▶ **Task brief**
Whenever a picture appears, leave it out while repeating all the other data exactly.

________________________________________

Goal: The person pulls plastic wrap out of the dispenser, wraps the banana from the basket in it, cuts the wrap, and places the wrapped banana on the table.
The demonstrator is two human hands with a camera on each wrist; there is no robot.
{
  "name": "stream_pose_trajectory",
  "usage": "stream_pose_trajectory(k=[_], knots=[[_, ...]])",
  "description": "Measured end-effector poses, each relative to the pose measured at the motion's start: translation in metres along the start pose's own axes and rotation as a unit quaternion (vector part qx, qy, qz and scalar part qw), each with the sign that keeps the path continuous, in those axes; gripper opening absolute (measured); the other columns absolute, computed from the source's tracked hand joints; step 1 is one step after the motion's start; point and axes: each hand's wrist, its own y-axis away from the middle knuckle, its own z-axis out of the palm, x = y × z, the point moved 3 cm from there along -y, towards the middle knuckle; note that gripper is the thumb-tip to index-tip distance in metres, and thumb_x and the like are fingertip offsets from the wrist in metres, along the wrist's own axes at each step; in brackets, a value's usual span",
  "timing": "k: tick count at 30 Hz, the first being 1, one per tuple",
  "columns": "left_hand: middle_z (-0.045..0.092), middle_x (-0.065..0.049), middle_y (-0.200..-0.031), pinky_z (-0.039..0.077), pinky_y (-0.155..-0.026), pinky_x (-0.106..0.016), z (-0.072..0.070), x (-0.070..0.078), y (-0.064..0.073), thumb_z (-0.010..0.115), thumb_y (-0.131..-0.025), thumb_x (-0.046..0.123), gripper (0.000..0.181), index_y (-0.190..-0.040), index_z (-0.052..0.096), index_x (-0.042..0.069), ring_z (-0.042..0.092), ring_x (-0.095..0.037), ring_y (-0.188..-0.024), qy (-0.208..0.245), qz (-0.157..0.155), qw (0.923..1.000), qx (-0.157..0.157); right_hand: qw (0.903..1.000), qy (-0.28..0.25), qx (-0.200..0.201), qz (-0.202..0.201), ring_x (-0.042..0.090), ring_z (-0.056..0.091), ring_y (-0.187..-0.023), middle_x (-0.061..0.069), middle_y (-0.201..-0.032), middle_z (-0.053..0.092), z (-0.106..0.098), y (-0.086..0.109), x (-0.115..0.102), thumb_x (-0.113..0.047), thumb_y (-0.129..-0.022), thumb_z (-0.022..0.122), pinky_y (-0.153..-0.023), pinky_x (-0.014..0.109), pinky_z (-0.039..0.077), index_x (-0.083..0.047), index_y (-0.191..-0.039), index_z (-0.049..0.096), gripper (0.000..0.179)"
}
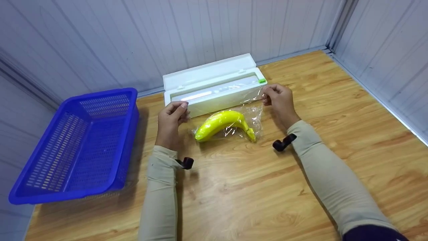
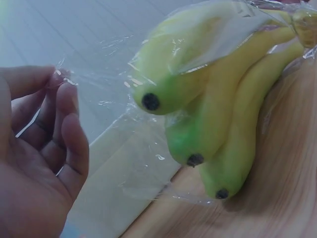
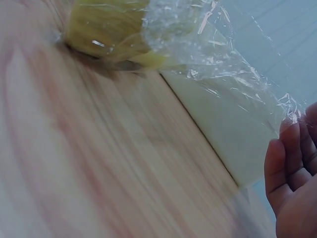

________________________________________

▶ **Response area**
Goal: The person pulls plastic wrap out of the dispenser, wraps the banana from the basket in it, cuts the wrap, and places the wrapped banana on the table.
The demonstrator is two human hands with a camera on each wrist; there is no robot.
{
  "name": "stream_pose_trajectory",
  "usage": "stream_pose_trajectory(k=[_], knots=[[_, ...]])",
  "description": "Measured end-effector poses, each relative to the pose measured at the motion's start: translation in metres along the start pose's own axes and rotation as a unit quaternion (vector part qx, qy, qz and scalar part qw), each with the sign that keeps the path continuous, in those axes; gripper opening absolute (measured); the other columns absolute, computed from the source's tracked hand joints; step 1 is one step after the motion's start; point and axes: each hand's wrist, its own y-axis away from the middle knuckle, its own z-axis out of the palm, x = y × z, the point moved 3 cm from there along -y, towards the middle knuckle; note that gripper is the thumb-tip to index-tip distance in metres, and thumb_x and the like are fingertip offsets from the wrist in metres, along the wrist's own axes at each step; in brackets, a value's usual span",
  "timing": "k: tick count at 30 Hz, the first being 1, one per tuple",
  "columns": "left_hand: middle_z (-0.045..0.092), middle_x (-0.065..0.049), middle_y (-0.200..-0.031), pinky_z (-0.039..0.077), pinky_y (-0.155..-0.026), pinky_x (-0.106..0.016), z (-0.072..0.070), x (-0.070..0.078), y (-0.064..0.073), thumb_z (-0.010..0.115), thumb_y (-0.131..-0.025), thumb_x (-0.046..0.123), gripper (0.000..0.181), index_y (-0.190..-0.040), index_z (-0.052..0.096), index_x (-0.042..0.069), ring_z (-0.042..0.092), ring_x (-0.095..0.037), ring_y (-0.188..-0.024), qy (-0.208..0.245), qz (-0.157..0.155), qw (0.923..1.000), qx (-0.157..0.157); right_hand: qw (0.903..1.000), qy (-0.28..0.25), qx (-0.200..0.201), qz (-0.202..0.201), ring_x (-0.042..0.090), ring_z (-0.056..0.091), ring_y (-0.187..-0.023), middle_x (-0.061..0.069), middle_y (-0.201..-0.032), middle_z (-0.053..0.092), z (-0.106..0.098), y (-0.086..0.109), x (-0.115..0.102), thumb_x (-0.113..0.047), thumb_y (-0.129..-0.022), thumb_z (-0.022..0.122), pinky_y (-0.153..-0.023), pinky_x (-0.014..0.109), pinky_z (-0.039..0.077), index_x (-0.083..0.047), index_y (-0.191..-0.039), index_z (-0.049..0.096), gripper (0.000..0.179)"
}

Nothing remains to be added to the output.